● Directions:
Your answer must be an exact copy of the data below, minus any pictures.

BEGIN

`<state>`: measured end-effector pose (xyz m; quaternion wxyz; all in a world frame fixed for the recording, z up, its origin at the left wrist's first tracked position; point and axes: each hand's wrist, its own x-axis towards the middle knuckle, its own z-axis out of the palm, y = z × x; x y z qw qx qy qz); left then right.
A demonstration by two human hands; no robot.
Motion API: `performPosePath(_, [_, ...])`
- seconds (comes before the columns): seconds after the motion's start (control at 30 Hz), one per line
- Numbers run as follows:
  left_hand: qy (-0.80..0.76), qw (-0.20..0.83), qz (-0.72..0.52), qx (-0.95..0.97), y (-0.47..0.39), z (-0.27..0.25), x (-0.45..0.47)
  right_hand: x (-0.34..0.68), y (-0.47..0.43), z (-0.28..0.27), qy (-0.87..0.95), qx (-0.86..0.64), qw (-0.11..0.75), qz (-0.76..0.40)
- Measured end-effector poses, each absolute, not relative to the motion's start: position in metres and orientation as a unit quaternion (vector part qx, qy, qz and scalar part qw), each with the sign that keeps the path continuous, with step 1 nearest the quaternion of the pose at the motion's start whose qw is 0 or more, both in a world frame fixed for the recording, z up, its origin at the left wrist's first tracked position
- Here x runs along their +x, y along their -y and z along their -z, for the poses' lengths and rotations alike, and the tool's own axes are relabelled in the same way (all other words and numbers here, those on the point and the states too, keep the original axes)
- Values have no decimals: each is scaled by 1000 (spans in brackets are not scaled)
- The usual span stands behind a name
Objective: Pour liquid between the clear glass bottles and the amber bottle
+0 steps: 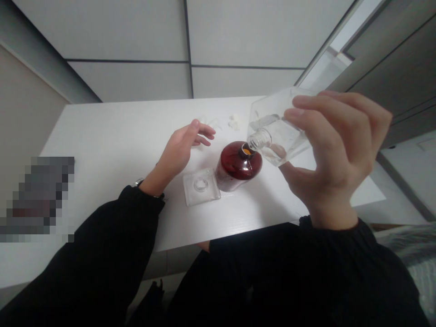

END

● Written solution:
`<state>`: measured end-effector pose (xyz m; quaternion wxyz; all in a world frame fixed for the recording, z up, its origin at the left wrist's first tracked position; point and axes: each hand's wrist, its own x-axis towards the middle knuckle, its own z-axis out of the palm, y = z × x; x y z qw qx qy qz); left then right.
A demonstration by two human hands; no robot.
Motion API: `performPosePath(_, [_, ...])`
- seconds (comes before the columns): seconds after the motion's start (control at 30 Hz), one per line
- Numbers run as follows:
  left_hand: qy (-0.80..0.76), qw (-0.20..0.83), qz (-0.72..0.52), qx (-0.95..0.97), y (-0.47..0.39), z (-0.27..0.25), x (-0.45..0.47)
  right_hand: x (-0.34..0.68), y (-0.47..0.43), z (-0.28..0.27), qy (-0.87..0.95), qx (-0.86..0.64), qw (-0.11..0.75), qz (-0.76..0.40)
- Measured end-effector poses, each absolute, not relative to the motion's start: position in metres and orientation as a unit quaternion (vector part qx, qy, qz and scalar part qw), each with the sign that keeps the path continuous, with step 1 nearest the quaternion of the pose at the motion's start whose qw is 0 or more, both in a world frame fixed for the recording, z up, its origin at the left wrist's first tracked position
- Here x runs along their +x, y along their -y and z along their -z, for the poses' lengths and rotations alike, and the tool's own axes are relabelled in the same way (all other words and numbers here, those on the point and the states too, keep the original axes)
- Values have no decimals: each is scaled by 1000 (spans in brackets are not scaled)
- The usual span stands behind a name
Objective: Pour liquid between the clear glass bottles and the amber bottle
+0 steps: 

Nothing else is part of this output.